**DATA BLOCK**

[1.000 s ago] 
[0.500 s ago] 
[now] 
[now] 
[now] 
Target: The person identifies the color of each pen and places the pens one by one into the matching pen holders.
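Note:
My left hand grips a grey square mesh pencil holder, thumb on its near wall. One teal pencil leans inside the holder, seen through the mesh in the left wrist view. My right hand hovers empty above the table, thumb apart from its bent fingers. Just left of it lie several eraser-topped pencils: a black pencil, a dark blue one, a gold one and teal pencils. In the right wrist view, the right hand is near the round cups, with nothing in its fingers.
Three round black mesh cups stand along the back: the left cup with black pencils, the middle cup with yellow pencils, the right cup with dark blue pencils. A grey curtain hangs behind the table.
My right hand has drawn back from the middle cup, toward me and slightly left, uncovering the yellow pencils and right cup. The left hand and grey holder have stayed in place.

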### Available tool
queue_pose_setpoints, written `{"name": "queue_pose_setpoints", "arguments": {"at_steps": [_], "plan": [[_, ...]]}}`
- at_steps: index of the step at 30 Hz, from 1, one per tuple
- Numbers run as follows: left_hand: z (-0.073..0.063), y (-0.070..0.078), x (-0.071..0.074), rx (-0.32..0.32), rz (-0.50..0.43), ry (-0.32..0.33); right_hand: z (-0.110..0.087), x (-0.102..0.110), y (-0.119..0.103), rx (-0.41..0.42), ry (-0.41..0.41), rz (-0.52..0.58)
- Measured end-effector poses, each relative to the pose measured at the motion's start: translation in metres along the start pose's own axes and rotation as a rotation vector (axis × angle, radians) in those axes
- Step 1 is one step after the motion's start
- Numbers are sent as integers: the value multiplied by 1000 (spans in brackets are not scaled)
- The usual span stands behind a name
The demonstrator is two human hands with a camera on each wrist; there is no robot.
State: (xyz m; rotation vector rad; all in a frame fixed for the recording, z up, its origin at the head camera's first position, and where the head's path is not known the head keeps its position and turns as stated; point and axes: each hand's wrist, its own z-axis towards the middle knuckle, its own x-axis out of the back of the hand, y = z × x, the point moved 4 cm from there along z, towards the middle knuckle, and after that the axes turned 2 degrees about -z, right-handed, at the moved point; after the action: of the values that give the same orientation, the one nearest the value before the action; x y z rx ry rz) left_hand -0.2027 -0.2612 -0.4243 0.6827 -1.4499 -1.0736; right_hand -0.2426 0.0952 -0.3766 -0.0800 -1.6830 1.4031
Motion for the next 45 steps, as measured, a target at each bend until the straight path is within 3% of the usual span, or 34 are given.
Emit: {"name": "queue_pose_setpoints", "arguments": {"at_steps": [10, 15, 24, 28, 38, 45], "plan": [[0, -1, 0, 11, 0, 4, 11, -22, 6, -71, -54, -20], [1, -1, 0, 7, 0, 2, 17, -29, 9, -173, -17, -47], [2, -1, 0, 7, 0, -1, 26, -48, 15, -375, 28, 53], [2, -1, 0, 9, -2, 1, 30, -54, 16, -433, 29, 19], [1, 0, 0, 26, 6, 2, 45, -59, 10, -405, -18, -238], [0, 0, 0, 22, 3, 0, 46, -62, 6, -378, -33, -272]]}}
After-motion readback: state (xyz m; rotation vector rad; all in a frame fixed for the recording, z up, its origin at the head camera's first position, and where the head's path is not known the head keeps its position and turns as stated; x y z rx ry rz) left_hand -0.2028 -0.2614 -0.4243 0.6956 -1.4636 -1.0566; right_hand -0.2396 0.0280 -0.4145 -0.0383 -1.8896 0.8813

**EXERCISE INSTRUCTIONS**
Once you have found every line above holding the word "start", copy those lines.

**REPLY**
- Measured end-effector poses, each relative to the pose measured at the motion's start: translation in metres along the start pose's own axes and rotation as a rotation vector (axis × angle, radians) in those axes
- Step 1 is one step after the motion's start

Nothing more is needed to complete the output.